Assignment: Print the data below again in full, exactly as it stands, with no images.
··· Given material ···
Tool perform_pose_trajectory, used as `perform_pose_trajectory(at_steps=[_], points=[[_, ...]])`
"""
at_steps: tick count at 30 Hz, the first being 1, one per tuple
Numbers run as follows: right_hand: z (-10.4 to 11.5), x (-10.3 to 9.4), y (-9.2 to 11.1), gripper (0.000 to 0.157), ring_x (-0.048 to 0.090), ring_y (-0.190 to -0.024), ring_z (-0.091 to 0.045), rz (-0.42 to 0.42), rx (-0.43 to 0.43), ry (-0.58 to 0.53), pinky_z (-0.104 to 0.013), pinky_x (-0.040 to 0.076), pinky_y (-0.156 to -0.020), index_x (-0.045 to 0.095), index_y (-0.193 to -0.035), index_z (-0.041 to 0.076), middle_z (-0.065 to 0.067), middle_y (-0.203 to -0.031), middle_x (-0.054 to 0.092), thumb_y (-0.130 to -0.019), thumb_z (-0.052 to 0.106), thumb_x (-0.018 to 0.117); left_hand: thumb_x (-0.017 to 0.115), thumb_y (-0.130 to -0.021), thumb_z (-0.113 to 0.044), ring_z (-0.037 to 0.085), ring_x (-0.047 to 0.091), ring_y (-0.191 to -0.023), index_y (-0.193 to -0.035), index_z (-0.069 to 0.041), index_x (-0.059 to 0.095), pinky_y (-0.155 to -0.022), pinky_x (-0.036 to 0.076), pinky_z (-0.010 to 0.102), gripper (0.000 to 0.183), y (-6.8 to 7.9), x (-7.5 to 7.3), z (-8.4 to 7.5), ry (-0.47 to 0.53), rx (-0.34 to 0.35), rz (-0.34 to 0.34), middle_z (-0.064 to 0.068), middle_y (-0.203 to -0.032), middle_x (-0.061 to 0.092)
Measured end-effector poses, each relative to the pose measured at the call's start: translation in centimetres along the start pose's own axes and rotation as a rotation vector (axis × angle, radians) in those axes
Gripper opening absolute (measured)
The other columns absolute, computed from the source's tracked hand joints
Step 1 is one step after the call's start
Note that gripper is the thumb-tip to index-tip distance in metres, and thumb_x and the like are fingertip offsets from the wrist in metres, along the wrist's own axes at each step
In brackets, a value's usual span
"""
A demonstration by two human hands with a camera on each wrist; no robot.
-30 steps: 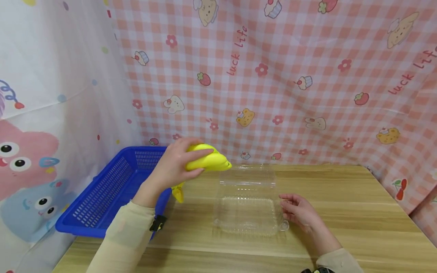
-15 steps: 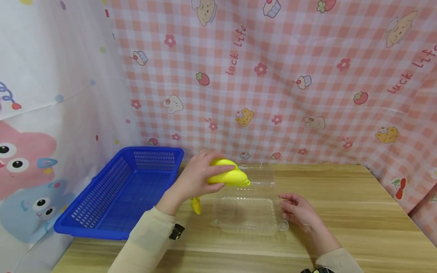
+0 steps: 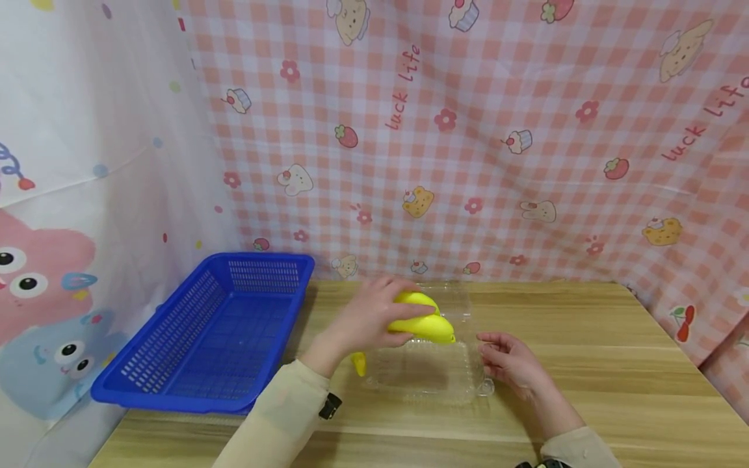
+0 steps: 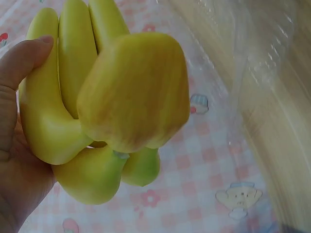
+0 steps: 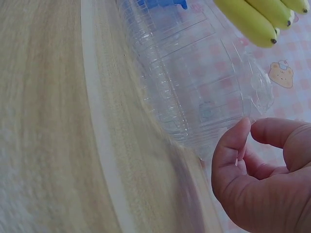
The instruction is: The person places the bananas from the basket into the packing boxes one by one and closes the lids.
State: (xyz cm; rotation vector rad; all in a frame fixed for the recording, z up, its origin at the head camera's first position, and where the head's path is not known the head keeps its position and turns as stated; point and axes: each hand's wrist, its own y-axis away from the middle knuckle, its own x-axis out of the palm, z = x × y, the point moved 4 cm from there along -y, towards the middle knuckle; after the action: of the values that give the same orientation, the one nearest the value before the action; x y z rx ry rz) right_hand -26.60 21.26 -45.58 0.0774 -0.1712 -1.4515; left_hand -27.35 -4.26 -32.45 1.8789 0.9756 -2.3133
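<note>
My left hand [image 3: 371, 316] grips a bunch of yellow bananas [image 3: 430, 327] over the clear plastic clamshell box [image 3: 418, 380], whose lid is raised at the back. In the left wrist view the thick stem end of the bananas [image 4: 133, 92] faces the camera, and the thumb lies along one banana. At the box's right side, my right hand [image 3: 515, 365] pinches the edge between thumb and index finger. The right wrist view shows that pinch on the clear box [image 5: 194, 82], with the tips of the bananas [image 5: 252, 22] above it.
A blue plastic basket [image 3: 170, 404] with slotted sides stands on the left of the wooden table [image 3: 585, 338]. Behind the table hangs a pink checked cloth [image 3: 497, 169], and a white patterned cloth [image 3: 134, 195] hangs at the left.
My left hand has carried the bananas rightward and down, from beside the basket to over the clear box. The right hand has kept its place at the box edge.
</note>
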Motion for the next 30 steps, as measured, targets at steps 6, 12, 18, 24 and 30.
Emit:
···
Problem solution:
Tool perform_pose_trajectory, used as `perform_pose_trajectory(at_steps=[_], points=[[_, ...]])`
"""
at_steps: tick count at 30 Hz, the first being 1, one per tuple
Numbers run as follows: right_hand: z (-10.4 to 11.5), x (-10.3 to 9.4), y (-9.2 to 11.1), gripper (0.000 to 0.157), ring_x (-0.048 to 0.090), ring_y (-0.190 to -0.024), ring_z (-0.091 to 0.045), rz (-0.42 to 0.42), rx (-0.43 to 0.43), ry (-0.58 to 0.53), pinky_z (-0.104 to 0.013), pinky_x (-0.040 to 0.076), pinky_y (-0.156 to -0.020), index_x (-0.045 to 0.095), index_y (-0.193 to -0.035), index_z (-0.041 to 0.076), middle_z (-0.065 to 0.067), middle_y (-0.203 to -0.031), middle_x (-0.054 to 0.092), thumb_y (-0.130 to -0.019), thumb_z (-0.052 to 0.106), thumb_x (-0.018 to 0.117); left_hand: thumb_x (-0.017 to 0.115), thumb_y (-0.130 to -0.021), thumb_z (-0.113 to 0.044), ring_z (-0.037 to 0.085), ring_x (-0.047 to 0.091), ring_y (-0.191 to -0.023), index_y (-0.193 to -0.035), index_z (-0.069 to 0.041), index_x (-0.059 to 0.095), pinky_y (-0.155 to -0.022), pinky_x (-0.036 to 0.076), pinky_z (-0.010 to 0.102), gripper (0.000 to 0.183), y (-6.8 to 7.9), x (-7.5 to 7.3), z (-8.4 to 7.5), ry (-0.47 to 0.53), rx (-0.34 to 0.35), rz (-0.34 to 0.34), middle_z (-0.064 to 0.068), middle_y (-0.203 to -0.032), middle_x (-0.061 to 0.092)
Measured end-effector poses, each relative to the pose measured at the call's start: translation in centimetres along the start pose's own axes and rotation as a rotation vector (axis × angle, radians) in those axes
Gripper opening absolute (measured)
The other columns absolute, computed from the source's tracked hand joints
Step 1 is one step after the call's start
Note that gripper is the thumb-tip to index-tip distance in metres, and thumb_x and the like are fingertip offsets from the wrist in metres, along the wrist's own axes at each step
In brackets, a value's usual span
"""
A demonstration by two human hands with a camera on each wrist; no robot.
-30 steps: 
-15 steps: 
+0 steps: 
+0 steps: 
+0 steps: 
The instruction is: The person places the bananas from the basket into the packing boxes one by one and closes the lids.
State: (xyz cm; rotation vector rad; all in a frame fixed for the recording, z up, its origin at the head camera's first position, and where the head's path is not known the head keeps its position and turns as stated; point and axes: each hand's wrist, its own y-axis away from the middle knuckle, its own x-axis out of the palm, z = x × y, the point moved 4 cm from there along -y, towards the middle knuckle; after the action: of the values that give the same orientation, the one nearest the value before the action; x y z rx ry rz) right_hand -26.60 21.26 -45.58 0.0774 -0.1712 -1.4515; left_hand -27.35 -4.26 -32.45 1.8789 0.9756 -2.3133
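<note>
My left hand [image 3: 371, 316] grips a bunch of yellow bananas [image 3: 430, 327] over the clear plastic clamshell box [image 3: 418, 380], whose lid is raised at the back. In the left wrist view the thick stem end of the bananas [image 4: 133, 92] faces the camera, and the thumb lies along one banana. At the box's right side, my right hand [image 3: 515, 365] pinches the edge between thumb and index finger. The right wrist view shows that pinch on the clear box [image 5: 194, 82], with the tips of the bananas [image 5: 252, 22] above it.
A blue plastic basket [image 3: 170, 404] with slotted sides stands on the left of the wooden table [image 3: 585, 338]. Behind the table hangs a pink checked cloth [image 3: 497, 169], and a white patterned cloth [image 3: 134, 195] hangs at the left.
My left hand has carried the bananas rightward and down, from beside the basket to over the clear box. The right hand has kept its place at the box edge.
</note>
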Motion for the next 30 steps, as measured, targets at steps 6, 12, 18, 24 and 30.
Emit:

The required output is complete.